■ What is required: For this exercise, restate word for word only the lines from the one containing "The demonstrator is" through the last line below. Pictures do not get copied.

*** Opening Exercise data ***

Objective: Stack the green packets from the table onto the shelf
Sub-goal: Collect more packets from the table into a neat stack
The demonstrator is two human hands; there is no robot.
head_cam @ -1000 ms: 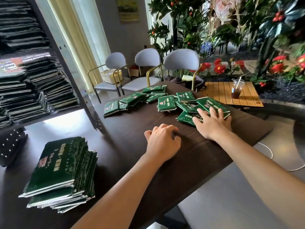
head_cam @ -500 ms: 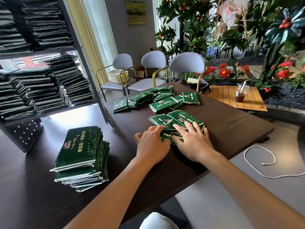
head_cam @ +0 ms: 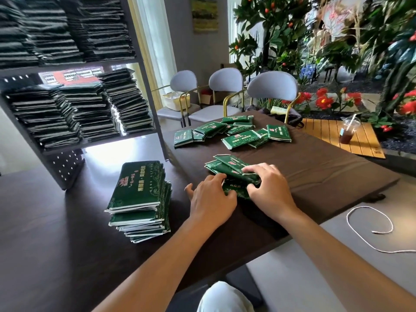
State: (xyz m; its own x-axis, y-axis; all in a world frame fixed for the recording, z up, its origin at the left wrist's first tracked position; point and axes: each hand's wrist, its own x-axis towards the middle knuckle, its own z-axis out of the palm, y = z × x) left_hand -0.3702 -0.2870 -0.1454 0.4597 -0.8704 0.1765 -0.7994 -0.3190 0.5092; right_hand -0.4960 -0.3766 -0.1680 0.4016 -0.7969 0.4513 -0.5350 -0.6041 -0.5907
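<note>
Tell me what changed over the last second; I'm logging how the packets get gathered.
The right hand dragged a small bunch of packets from the far scatter toward the person. The left hand, earlier a fist on the table, opened and met the bunch; both now hold it. The tall stack and the far packets stayed put.

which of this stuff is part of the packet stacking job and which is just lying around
Part of the job:
small bunch of packets under both hands
scattered packets
tall packet stack
shelf

Just lying about:
iced drink cup
white cord
chairs
</note>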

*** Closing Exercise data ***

■ Reply to the task:
The demonstrator is two human hands; there is no robot.
head_cam @ -1000 ms: 
head_cam @ -500 ms: 
head_cam @ +0 ms: 
State: (xyz m; its own x-axis, y-axis; all in a world frame fixed for the recording, z up, its origin at the left wrist's first tracked position; point and axes: each hand's wrist, its own x-axis towards the middle knuckle, its own z-axis out of the palm, y = z × x) left_hand -0.3702 -0.2870 -0.1454 0.4597 -0.8704 0.1765 -0.7994 -0.3190 0.5092; right_hand -0.4960 -0.3766 -0.1680 0.4016 -0.7969 0.4513 -0.5350 -0.6041 -0.5907
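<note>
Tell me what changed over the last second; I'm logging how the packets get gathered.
The right hand dragged a small bunch of packets from the far scatter toward the person. The left hand, earlier a fist on the table, opened and met the bunch; both now hold it. The tall stack and the far packets stayed put.

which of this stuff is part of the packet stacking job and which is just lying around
Part of the job:
small bunch of packets under both hands
scattered packets
tall packet stack
shelf

Just lying about:
iced drink cup
white cord
chairs
</note>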

No further answer is required.